UI leads effort to determine whether northeast Iowa has precious metals
Monday, January 7, 2019

A wealth of riches may lie below the hills of northeast Iowa.

University of Iowa geologists are leading an effort to determine the age of an underground formation that encompasses a 10-county region in northeast Iowa to determine if it is similar to a geologic complex beneath Duluth, Minnesota, that has minerals valued as high as $1 trillion. If the Northeast Iowa Formation is found to be roughly the same age as the Duluth Complex, it could mean the Iowa region harbors similar economically valuable deposits, such as copper, nickel, platinum, and other metals.

However, a final determination won’t be made until a second core is drilled in the region.

“If the Iowa formation is a similar age as the Duluth Complex, this is promising for having similar types of minerals,” says Ryan Clark, geologist with the Iowa Geological Survey (IGS), an agency housed at the UI.

The minerals matter because they’re used for industrial, medical, technological, and energy-generation purposes. Platinum and its associated metals are used in catalytic converters for vehicles and may have a potential use in hydrogen fuel cells. Lithium is commonly used in batteries that power a host of electronic devices.

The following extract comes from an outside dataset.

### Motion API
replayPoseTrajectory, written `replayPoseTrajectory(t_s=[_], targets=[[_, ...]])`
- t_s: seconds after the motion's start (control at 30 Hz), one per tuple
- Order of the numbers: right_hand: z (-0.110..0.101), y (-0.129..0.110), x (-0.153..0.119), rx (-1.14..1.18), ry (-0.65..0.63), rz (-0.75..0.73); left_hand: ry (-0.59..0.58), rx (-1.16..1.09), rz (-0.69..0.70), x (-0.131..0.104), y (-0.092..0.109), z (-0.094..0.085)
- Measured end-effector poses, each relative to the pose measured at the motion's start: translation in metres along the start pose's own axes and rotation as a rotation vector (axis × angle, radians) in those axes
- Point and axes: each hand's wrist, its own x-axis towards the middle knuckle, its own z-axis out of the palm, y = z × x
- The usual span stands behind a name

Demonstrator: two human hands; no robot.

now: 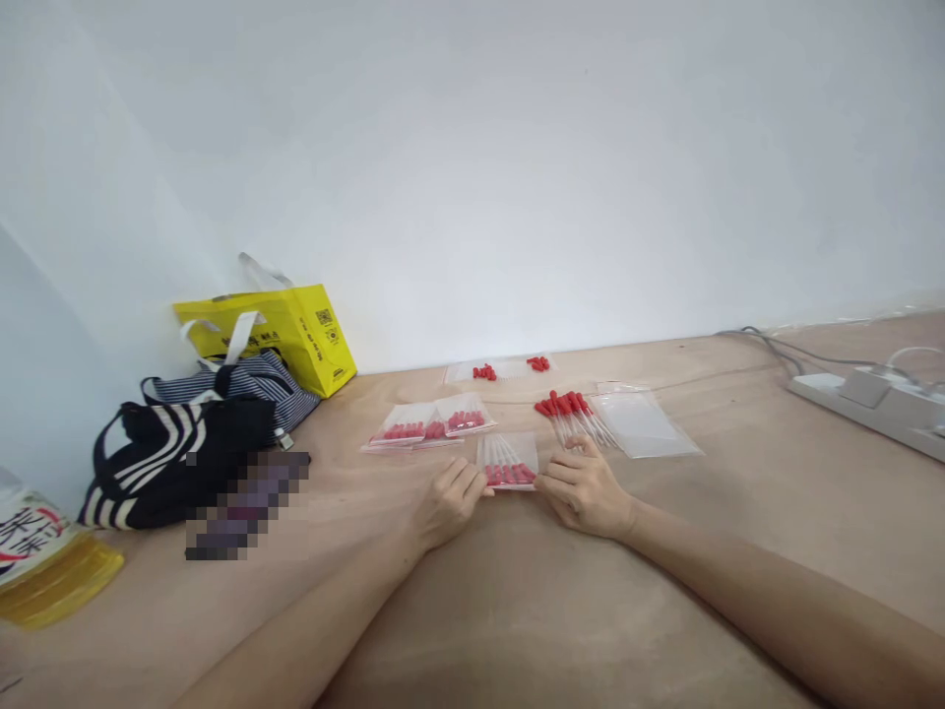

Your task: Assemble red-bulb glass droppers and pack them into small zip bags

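Observation:
Between my two hands is a small clear plastic bag [506, 455] with several red-tipped white sticks inside, their red ends toward me. My left hand [452, 500] pinches its near left corner, fingers closed. At the near right corner my right hand [587, 487] grips the same bag, its fingers curled. Just beyond my right hand lies a loose bunch of red-tipped sticks [572, 412]. Flat clear bags [642, 423] rest to the right of that bunch. Left of the held bag, filled bags with red tips [432, 423] overlap in a pile.
Near the wall lies another clear bag with red-tipped sticks [509, 370]. On the left stand a yellow shopping bag [317, 340], a striped pouch [258, 379], a black bag [177, 453] and a bottle of yellow liquid [66, 581]. A white power strip [871, 404] with cables is at right.

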Motion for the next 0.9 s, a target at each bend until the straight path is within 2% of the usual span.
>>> replayPoseTrajectory(t_s=[0.07,0.13,0.2,0.33,0.4,0.47,0.53,0.63,0.7,0.8,0.9], targets=[[-0.002,0.001,-0.002,0.031,0.003,0.022,-0.042,-0.083,-0.018,-0.003,-0.003,0.000],[-0.005,0.002,-0.004,0.071,-0.004,0.055,-0.109,-0.255,-0.129,-0.006,-0.004,-0.002],[-0.007,0.004,-0.007,0.111,-0.012,0.092,-0.174,-0.505,-0.403,-0.004,-0.004,-0.003],[-0.012,0.007,-0.010,0.201,-0.056,0.104,-0.209,-1.171,-1.145,0.013,0.005,-0.003],[-0.015,0.007,-0.011,0.285,-0.124,0.072,-0.196,-1.431,-1.341,0.022,0.014,-0.004],[-0.020,0.008,-0.011,0.376,-0.198,0.058,-0.191,-1.569,-1.368,0.027,0.024,-0.005],[-0.025,0.011,-0.011,0.419,-0.231,0.085,-0.209,-1.595,-1.325,0.030,0.032,-0.007],[-0.028,0.018,-0.014,0.354,-0.169,0.166,-0.237,-1.429,-1.279,0.036,0.031,-0.002],[-0.026,0.023,-0.015,0.254,-0.094,0.228,-0.203,-1.226,-1.261,0.045,0.017,0.008],[-0.021,0.028,-0.017,0.083,0.000,0.341,-0.175,-1.080,-1.263,0.063,-0.015,0.032],[-0.017,0.032,-0.018,-0.058,0.005,0.473,-0.197,-0.934,-1.257,0.079,-0.045,0.056]])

Global demand for these minerals is increasing, straining existing known supplies. In response, the U.S. Geological Survey’s Mineral Resources Program has begun preparing a new national assessment of mineral resources in the United States. One area of particular interest is the Midcontinent Rift System, a formation that extends from Kansas to Michigan and is more than one billion years old. Within that stretch, the USGS is particularly interested in the northeast Iowa region, and in 2012 conducted the first airborne survey of the terrain around Decorah, which yielded a more detailed picture of the underlying geology, including the identification of the horseshoe-shaped Decorah Complex.

The Northeast Iowa Formation

Location:
 10-county region in northeast Iowa

Why it’s important: The geologic formation may be similar to the Duluth Complex, an underground, geologic formation with minerals such as copper, nickel, and platinum valued as high as $1 trillion.

Next steps: Geologists would like to drill a second core to determine more precisely whether the formation is related to the Duluth Complex.

Who owns the rights to potential revenue? Most of the land is privately owned, so any company wanting to mine would need to negotiate with individual landowners, who would receive royalties. The state would benefit financially from the mining through taxes, fees, and other revenue streams.

The USGS conducted a second survey over a larger area that included Elkader, Manchester, and Vinton. That survey also showed geologic features such as rings and horseshoe shapes, which are similar to the Decorah formation and other complexes around the world that have economically valuable mineral deposits.

The surveys, though, did not date the Northeast Iowa Formation, and thus, were unable to verify whether it’s related to the Duluth Complex. So, the USGS asked the UI for help.

Since August, Allison Kusick, a UI junior and geology major from West Branch, Iowa, has spent each Tuesday at the IGS’s warehouse at the UI’s Oakdale Research Park to study a core drilled near Elkader by a mineral prospecting company in the 1960s. Under the direction of Earth and Environmental Sciences Department Professor David Peate, Kusick takes a segment of the nearly half-mile-long core and aims a series of beams from a portable X-ray fluorescence analyzer at it. The instrument nearly instantaneously produces a summary of the type and concentration of minerals in the area of the core illuminated by the X-ray.

The work is painstaking, Kusick says, but it has yielded results—better results than expected, in fact.

In a section of the core obtained between 2,412 feet and 2,416 feet below ground, Kusick found the mineral compound zirconium. Zirconium generally contains a mineral called baddeleyite, which can be used to date the rocks by calculating the decay of uranium trapped therein.

Kusick and Peate took the sample to the UI’s Electron Microprobe Laboratory, where a more in-depth analysis of the crystals produced another surprise: the presence of the mineral zirconolite.

The zirconolite also provided a precise method of dating, meaning the UI geologists had two reliable age-dating candidates for the core. The researchers will send the samples to a USGS facility in Colorado for the dating.

Kusick says it was exciting to be part of this moment of discovery.

“I think it’s cool,” says Kusick, whose work was funded by a U.S. National Science Foundation grant won by Earth and Environmental Sciences Department Associate Professor Bradley Cramer. “I’m learning a lot more not just about elements and minerals, but I’m learning about the instruments that geologists use every day. And, there could be an economic piece to this as well.”

Peate is excited because the surprise finding of zirconolite opens a new avenue of study for him. He wants to learn more about what happened to the rocks deep below the Earth’s surface that produced a rare assemblage of minerals one billion years ago.

“That’s what research is about,” Peate says. “You never know what you’re going to find.”

Clark says if the core drilled near Elkader is shown to be of the same age as the Duluth Complex, he would like to seek funding to drill a second core in the Northeast Iowa Formation.

“This could be a massive economic boon to the state,” he says.